> **Records for the task**

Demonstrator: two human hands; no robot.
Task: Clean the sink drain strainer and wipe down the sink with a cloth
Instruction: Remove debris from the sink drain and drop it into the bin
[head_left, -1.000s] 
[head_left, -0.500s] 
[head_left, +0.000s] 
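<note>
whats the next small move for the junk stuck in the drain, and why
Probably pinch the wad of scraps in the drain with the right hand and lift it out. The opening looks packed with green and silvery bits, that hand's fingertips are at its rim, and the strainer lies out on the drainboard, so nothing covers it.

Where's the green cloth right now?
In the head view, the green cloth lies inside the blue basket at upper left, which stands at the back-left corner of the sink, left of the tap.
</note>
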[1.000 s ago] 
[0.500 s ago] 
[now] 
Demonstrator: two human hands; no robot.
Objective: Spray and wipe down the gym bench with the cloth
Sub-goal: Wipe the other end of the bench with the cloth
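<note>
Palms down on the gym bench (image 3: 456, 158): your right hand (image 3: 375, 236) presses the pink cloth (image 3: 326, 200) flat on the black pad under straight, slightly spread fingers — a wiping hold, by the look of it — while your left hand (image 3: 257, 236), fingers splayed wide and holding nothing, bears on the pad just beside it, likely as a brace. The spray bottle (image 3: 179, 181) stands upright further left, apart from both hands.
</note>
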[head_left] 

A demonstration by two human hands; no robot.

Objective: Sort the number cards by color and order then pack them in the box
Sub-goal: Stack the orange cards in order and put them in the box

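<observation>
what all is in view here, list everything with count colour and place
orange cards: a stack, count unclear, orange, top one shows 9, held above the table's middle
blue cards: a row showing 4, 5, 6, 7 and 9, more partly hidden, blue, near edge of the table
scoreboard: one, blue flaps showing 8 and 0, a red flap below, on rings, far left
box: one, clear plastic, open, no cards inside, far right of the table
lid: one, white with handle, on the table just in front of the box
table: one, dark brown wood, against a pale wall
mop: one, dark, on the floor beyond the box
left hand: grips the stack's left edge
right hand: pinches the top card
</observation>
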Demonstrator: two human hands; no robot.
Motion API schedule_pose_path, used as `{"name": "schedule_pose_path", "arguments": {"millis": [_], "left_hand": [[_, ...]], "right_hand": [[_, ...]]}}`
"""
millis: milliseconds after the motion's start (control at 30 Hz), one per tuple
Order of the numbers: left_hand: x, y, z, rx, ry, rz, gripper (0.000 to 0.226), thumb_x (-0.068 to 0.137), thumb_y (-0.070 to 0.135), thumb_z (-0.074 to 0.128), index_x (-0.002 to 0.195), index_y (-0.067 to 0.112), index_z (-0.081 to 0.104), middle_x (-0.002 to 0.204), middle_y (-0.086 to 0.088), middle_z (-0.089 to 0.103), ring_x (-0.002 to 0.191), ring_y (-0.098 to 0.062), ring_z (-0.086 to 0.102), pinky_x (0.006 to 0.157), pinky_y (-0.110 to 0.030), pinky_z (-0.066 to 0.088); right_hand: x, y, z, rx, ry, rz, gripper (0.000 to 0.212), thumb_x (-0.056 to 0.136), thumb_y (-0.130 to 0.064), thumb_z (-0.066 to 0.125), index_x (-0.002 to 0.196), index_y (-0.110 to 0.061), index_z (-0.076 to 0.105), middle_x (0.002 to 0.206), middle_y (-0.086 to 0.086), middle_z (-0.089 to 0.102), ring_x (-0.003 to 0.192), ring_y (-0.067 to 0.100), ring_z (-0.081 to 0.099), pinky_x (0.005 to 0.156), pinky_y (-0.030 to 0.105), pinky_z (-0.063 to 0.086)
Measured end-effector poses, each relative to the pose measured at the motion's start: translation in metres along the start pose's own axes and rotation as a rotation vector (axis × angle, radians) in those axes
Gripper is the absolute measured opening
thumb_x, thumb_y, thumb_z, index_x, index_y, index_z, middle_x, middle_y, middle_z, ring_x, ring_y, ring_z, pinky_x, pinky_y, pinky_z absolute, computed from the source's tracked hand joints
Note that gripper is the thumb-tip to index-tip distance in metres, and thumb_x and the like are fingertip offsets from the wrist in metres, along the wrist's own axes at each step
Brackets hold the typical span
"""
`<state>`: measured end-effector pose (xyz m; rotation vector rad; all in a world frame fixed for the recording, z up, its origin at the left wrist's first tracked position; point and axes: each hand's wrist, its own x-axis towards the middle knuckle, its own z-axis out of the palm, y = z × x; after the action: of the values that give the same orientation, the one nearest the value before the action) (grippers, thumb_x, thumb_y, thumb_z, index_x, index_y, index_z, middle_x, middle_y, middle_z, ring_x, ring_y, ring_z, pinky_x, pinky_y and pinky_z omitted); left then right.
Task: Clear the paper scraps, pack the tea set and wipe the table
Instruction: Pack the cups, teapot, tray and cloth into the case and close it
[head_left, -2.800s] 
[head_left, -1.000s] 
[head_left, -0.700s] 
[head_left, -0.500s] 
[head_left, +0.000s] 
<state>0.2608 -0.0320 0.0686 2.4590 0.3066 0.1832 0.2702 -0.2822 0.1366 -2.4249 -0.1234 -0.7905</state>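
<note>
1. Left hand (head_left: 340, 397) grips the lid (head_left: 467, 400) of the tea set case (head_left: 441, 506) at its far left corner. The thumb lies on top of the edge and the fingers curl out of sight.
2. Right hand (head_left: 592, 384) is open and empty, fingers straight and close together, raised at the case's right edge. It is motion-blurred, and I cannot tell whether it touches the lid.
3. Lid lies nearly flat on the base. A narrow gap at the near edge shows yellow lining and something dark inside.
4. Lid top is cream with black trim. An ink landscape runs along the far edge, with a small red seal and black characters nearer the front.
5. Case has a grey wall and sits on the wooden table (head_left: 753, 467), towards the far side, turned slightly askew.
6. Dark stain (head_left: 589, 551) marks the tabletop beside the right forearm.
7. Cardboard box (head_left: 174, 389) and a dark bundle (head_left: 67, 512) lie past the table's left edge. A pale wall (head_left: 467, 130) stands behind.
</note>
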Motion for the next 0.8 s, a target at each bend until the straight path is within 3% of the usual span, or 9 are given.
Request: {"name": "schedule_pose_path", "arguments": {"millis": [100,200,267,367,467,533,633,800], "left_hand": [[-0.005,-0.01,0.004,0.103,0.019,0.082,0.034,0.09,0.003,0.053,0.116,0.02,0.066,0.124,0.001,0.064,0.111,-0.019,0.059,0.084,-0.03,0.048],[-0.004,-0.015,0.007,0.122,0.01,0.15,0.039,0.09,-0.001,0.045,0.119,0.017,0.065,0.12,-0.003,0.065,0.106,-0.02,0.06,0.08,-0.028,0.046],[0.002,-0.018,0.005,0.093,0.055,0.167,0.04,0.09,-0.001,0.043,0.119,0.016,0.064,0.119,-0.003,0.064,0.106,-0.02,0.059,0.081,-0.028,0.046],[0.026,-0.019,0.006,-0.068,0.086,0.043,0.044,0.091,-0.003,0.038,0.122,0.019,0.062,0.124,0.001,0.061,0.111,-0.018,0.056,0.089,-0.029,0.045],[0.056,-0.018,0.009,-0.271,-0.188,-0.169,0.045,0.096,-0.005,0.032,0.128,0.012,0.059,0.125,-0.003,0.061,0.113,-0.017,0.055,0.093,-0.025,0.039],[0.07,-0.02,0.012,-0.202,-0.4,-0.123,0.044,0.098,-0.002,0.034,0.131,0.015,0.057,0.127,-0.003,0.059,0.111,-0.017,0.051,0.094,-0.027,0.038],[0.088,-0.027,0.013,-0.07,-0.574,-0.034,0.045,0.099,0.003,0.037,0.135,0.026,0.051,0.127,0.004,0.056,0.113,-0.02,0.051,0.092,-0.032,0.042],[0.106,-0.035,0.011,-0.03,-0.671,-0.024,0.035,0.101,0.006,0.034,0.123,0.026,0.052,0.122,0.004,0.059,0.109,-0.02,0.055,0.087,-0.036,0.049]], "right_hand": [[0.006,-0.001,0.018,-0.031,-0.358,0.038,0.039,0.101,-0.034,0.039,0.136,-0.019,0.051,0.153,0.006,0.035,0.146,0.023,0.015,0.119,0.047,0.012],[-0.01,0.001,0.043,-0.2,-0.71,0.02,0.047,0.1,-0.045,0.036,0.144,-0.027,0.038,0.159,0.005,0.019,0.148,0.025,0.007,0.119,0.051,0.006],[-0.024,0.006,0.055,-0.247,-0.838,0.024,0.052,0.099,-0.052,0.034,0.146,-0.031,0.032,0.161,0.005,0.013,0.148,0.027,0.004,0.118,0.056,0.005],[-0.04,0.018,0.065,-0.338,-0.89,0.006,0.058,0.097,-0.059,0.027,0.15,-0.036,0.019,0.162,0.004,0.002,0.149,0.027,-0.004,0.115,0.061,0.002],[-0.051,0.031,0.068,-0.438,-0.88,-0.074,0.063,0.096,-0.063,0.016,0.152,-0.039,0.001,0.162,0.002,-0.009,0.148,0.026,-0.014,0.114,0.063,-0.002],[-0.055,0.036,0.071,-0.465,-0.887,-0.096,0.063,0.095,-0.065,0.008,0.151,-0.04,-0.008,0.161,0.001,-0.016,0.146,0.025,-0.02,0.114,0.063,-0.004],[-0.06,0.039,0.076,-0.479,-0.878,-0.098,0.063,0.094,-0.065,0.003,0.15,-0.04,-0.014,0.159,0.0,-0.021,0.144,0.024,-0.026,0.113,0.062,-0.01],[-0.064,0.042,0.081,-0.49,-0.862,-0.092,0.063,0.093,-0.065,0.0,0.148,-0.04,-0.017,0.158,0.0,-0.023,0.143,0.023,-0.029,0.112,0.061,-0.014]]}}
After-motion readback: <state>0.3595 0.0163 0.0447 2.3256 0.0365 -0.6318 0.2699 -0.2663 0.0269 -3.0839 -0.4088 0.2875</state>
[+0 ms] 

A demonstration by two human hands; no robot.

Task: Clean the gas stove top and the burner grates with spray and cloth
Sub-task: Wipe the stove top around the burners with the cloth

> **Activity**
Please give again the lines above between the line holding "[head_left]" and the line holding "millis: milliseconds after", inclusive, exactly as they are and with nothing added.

> **Result of the exercise**
[head_left] 

A demonstration by two human hands; no robot.

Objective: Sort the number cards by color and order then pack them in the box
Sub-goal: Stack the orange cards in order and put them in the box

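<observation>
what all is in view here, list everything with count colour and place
orange cards: a stack, count unclear, orange, top one shows 9, held above the table's middle
blue cards: a row showing 4, 5, 6, 7 and 9, more partly hidden, blue, near edge of the table
scoreboard: one, blue flaps showing 8 and 0, a red flap below, on rings, far left
box: one, clear plastic, open, no cards inside, far right of the table
lid: one, white with handle, on the table just in front of the box
table: one, dark brown wood, against a pale wall
mop: one, dark, on the floor beyond the box
left hand: grips the stack's left edge
right hand: pinches the top card
</observation>
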Demonstrator: two human hands; no robot.
Motion API schedule_pose_path, used as `{"name": "schedule_pose_path", "arguments": {"millis": [_], "left_hand": [[_, ...]], "right_hand": [[_, ...]]}}`
"""
millis: milliseconds after the motion's start (control at 30 Hz), one per tuple

The response is now done.